Task goal
Would you copy only the lines below, beginning with the one that contains "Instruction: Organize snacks" and running through the last entry line?

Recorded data
┏━━

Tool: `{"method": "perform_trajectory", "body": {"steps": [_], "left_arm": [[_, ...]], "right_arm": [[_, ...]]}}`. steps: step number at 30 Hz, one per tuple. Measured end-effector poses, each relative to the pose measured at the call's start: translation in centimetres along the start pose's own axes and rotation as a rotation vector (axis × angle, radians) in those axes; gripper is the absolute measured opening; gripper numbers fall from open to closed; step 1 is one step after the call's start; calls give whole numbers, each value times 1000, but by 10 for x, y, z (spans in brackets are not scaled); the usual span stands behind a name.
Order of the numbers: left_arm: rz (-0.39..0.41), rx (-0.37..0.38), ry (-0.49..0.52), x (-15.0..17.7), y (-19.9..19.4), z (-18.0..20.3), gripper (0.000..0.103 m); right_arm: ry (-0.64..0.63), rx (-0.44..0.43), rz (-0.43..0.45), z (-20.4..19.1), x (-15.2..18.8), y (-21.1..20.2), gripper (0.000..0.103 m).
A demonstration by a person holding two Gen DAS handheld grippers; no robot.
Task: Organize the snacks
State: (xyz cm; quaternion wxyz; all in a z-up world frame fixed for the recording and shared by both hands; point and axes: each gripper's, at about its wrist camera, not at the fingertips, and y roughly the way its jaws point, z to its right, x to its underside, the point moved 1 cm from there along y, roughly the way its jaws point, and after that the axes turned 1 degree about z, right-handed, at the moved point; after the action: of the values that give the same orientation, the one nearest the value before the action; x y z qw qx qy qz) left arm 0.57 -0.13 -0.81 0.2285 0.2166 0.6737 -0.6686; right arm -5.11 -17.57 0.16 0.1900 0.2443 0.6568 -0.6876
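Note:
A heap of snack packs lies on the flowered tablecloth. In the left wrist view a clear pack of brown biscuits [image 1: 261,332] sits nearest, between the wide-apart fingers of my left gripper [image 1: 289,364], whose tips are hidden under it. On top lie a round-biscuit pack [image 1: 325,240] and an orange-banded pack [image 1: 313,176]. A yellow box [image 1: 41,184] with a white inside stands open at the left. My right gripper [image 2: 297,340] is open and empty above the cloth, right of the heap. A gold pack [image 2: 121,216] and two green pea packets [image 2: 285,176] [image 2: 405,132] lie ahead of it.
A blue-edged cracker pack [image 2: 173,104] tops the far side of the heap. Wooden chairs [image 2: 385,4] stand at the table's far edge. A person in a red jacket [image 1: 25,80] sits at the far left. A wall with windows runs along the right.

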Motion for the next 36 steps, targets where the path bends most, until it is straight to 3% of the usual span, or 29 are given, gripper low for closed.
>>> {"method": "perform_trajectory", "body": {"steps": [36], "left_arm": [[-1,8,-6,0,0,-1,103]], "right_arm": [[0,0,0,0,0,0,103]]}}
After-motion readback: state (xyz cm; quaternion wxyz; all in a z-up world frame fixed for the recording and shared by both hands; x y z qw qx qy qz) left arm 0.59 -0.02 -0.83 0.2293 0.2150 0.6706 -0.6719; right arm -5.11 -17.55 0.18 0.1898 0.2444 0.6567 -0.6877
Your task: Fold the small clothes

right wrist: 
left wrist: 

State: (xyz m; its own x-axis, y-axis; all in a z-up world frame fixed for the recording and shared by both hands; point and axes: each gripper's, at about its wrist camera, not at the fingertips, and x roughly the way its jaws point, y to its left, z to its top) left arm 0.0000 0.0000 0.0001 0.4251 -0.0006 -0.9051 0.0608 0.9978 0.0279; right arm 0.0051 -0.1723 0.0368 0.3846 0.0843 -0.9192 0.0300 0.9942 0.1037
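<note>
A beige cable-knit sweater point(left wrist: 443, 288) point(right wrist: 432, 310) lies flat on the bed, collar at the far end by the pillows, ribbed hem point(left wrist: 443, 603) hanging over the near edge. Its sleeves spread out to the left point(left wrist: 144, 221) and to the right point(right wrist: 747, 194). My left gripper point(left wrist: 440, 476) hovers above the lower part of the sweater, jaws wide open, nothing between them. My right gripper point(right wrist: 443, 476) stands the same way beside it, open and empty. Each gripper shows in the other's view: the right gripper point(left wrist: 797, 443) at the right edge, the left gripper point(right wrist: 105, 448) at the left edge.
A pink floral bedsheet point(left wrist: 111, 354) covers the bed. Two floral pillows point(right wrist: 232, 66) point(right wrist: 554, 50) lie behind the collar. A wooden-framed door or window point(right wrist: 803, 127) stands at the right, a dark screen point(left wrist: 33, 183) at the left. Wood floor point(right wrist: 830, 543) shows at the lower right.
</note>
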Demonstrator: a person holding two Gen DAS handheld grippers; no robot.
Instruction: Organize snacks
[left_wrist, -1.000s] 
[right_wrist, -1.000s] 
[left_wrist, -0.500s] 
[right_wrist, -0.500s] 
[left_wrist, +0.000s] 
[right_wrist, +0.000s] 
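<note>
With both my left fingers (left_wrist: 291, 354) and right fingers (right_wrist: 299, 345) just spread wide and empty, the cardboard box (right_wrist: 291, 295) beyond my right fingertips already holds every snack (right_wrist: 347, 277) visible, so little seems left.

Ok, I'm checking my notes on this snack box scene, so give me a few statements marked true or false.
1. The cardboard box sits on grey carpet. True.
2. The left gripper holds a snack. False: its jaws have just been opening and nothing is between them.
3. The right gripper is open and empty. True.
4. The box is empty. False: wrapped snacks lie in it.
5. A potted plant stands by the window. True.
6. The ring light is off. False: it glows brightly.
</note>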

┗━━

Response area
Instruction: Organize snacks
[left_wrist, -1.000s] 
[right_wrist, -1.000s] 
[left_wrist, -0.500s] 
[right_wrist, -0.500s] 
[left_wrist, +0.000s] 
[right_wrist, +0.000s] 
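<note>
With both my left fingers (left_wrist: 291, 354) and right fingers (right_wrist: 299, 345) just spread wide and empty, the cardboard box (right_wrist: 291, 295) beyond my right fingertips already holds every snack (right_wrist: 347, 277) visible, so little seems left.

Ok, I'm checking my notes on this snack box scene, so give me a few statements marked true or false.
1. The cardboard box sits on grey carpet. True.
2. The left gripper holds a snack. False: its jaws have just been opening and nothing is between them.
3. The right gripper is open and empty. True.
4. The box is empty. False: wrapped snacks lie in it.
5. A potted plant stands by the window. True.
6. The ring light is off. False: it glows brightly.
</note>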

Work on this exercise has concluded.